Common Exam Traps ⚠️

γ is NOT in the MDP tuple. The tuple is (S, A, p, r). γ belongs to the evaluation criterion (Q117/Q119).
γ range is [0, 1] inclusive — the slides say “between 0 and 1”. γ < 1 is needed for convergence in non-terminating MDPs, but γ = 1 is formally allowed (slide 67 flags it as the “termination problem”).
Markov property = outcome depends only on current state and action, not history. This is the defining property of an MDP.
Policy ≠ plan. A policy covers ALL states; a classical plan is a sequence of actions for one initial state.
Policy evaluation ≠ policy improvement. Evaluation = compute V^π for fixed π. Improvement = update π given V^π.
Policy iteration is guaranteed to converge in finitely many steps (finite policies), but may cycle between equally-valued actions if ties are broken arbitrarily.
Value iteration vs. Policy iteration. VI updates V* directly via the Bellman optimality equation (one max per state per step). PI alternates exact evaluation + greedy improvement.
Transition function is a probability distribution: Σ_{s’} p(s’ | s, a) = 1 for every (s, a).
Optimal policy depends on γ. The same MDP with γ = 0.5 vs γ = 0.99 can have totally different optimal policies.
All three algorithms run in polynomial time in |S| and |A| (slide 37).

Quick Comparison Tables

Classical Planning vs. MDP

Property	Classical Planning	MDP
Action outcomes	Deterministic	Probabilistic
Objective	Find action sequence	Find optimal policy
State coverage	From initial state only	All states
Uncertainty	None	Built-in via p
Long-term view	Finite plan	(Discounted) infinite horizon
Solution structure	Sequence of actions	Function π : S → A

Policy Iteration vs. Value Iteration

Aspect	Policy Iteration	Value Iteration
Per-iteration work	Heavy (full policy evaluation = solve linear system or iterate to convergence)	Cheap (one Bellman backup per state)
# outer iterations	Few (often << \|S\|·\|A\|)	Many (until V converges)
Stopping criterion	Policy stops changing	\|V_{k+1} − V_k\| < ε
Convergence guarantee	Yes (finite policies)	Yes (contraction mapping; needs γ < 1)
Extracts policy how	Each improvement step gives a new π	Greedy w.r.t. final V*

ALGORITHMS (full reference) ⭐

All algorithms below solve “given MDP, find optimal policy” (or the sub-task of evaluating a fixed policy). The slides cover Policy Evaluation + Policy Improvement + Policy Iteration in detail; Value Iteration, Modified Policy Iteration, and Linear Programming are mentioned as alternatives (slide 37) — full pseudocode here for completeness.

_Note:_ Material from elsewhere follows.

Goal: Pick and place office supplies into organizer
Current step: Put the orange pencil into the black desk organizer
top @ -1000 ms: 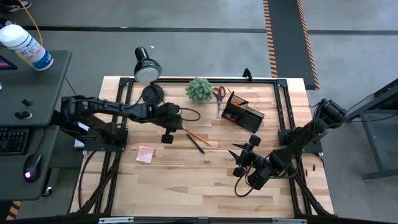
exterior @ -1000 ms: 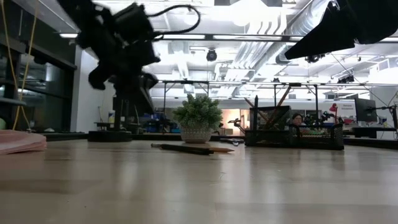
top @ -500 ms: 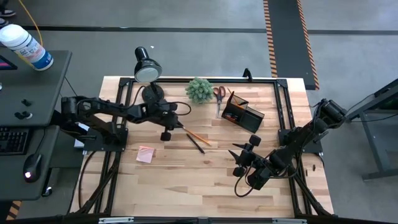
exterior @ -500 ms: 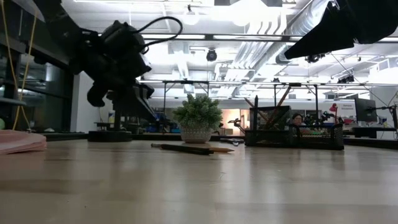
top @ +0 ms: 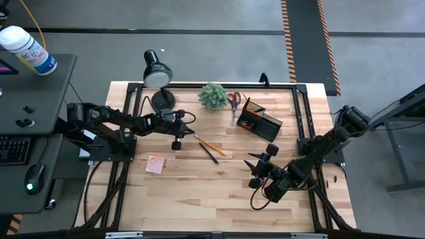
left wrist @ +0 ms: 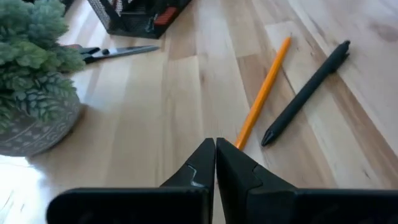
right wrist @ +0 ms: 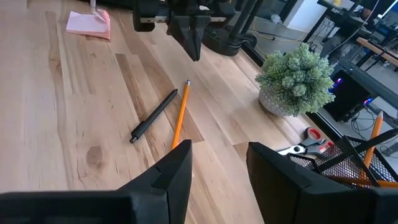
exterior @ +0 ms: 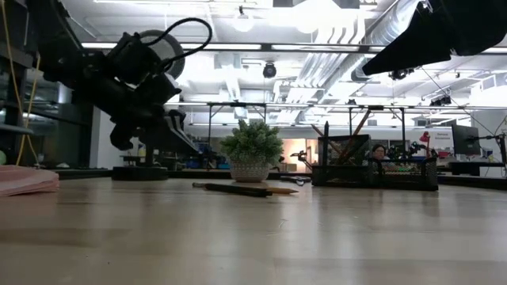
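Observation:
An orange pencil (top: 210, 144) and a black pen (top: 210, 154) lie side by side mid-table. My left gripper (left wrist: 215, 145) is shut and hovers just above the table, close to the pencil's left end (left wrist: 239, 140), without touching it; the right wrist view shows it (right wrist: 194, 55) above that end. The pink sticky pad (top: 155, 164) lies nearer the left. Red-handled scissors (top: 234, 103) lie beside the black organizer (top: 260, 119), which holds pencils. My right gripper (right wrist: 217, 169) is open and waits over the table's near right part.
A green plant in a pot (top: 213, 95) and a black desk lamp (top: 158, 78) stand at the far edge, just behind my left arm. A black frame runs along the table's edges. Bare wood shows in the near middle.
My left arm has drawn back toward the table's left edge and come down. Its gripper has tipped from pointing steeply down toward a flatter slant, and its tips now sit by the pencil's left end. Pencil, pen and the right arm have stayed put.

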### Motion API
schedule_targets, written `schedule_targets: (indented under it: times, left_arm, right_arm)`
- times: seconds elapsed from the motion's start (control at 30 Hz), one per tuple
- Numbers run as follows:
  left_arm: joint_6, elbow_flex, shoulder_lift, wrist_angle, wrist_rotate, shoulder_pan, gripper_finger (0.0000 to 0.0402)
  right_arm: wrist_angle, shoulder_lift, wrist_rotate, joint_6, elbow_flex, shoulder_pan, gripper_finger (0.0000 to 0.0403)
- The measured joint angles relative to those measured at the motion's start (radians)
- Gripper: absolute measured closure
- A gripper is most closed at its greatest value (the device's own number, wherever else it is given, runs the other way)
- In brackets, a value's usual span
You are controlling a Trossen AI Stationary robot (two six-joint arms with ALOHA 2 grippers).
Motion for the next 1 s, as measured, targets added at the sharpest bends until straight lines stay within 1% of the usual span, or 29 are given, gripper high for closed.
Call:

All three approaches have polynomial worst-case runtime in |S| and |A| (slide 37).

1. Policy Evaluation (iterative Bellman)

Goal. Given a fixed policy π, compute V^π(s) for every state.

INPUT: MDP (S, A, p, r), policy π, discount γ, tolerance ε
 
initialise V(s) ← 0  for every s ∈ S
 
repeat:
    Δ ← 0
    for each s ∈ S:
        v ← V(s)
        V(s) ← r(s, π(s)) + γ · Σ_{s'} p(s' | s, π(s)) · V(s')
        Δ ← max(Δ, |v − V(s)|)
until Δ < ε
 
return V

Cost. O(|S|²) per sweep (one Σ_{s’} per state). Number of sweeps depends on γ — smaller γ → faster convergence (contraction factor γ).

Pros. ✅ Simple. ✅ Always converges for γ < 1. ✅ Reuses V from the previous outer PI iteration (warm start).
Cons. ⚠️ For γ = 1, values may diverge in non-terminating MDPs (slide 67). ⚠️ Many sweeps may be needed for γ close to 1.

Alternative. Solve the linear system V = R + γ P V directly (matrix inverse): exact, O(|S|³).

2. Policy Improvement

Goal. Given V^π, derive a better (greedy) policy π’.

INPUT: MDP, current V (≈ V^π), discount γ
 
for each s ∈ S:
    π'(s) ← argmax_a [ r(s, a) + γ · Σ_{s'} p(s' | s, a) · V(s') ]
 
return π'

Cost. O(|S| · |A| · |S|) = O(|S|²·|A|) — one Bellman backup per state, per action.

Pros. ✅ Each call produces a policy at least as good as π (policy improvement theorem). ✅ One sweep — cheap.
Cons. ⚠️ Useless without an up-to-date V. ⚠️ Ties in the argmax can cause cycling — break them deterministically.

3. Policy Iteration ⭐

Goal. Find optimal policy by alternating evaluation and improvement until convergence.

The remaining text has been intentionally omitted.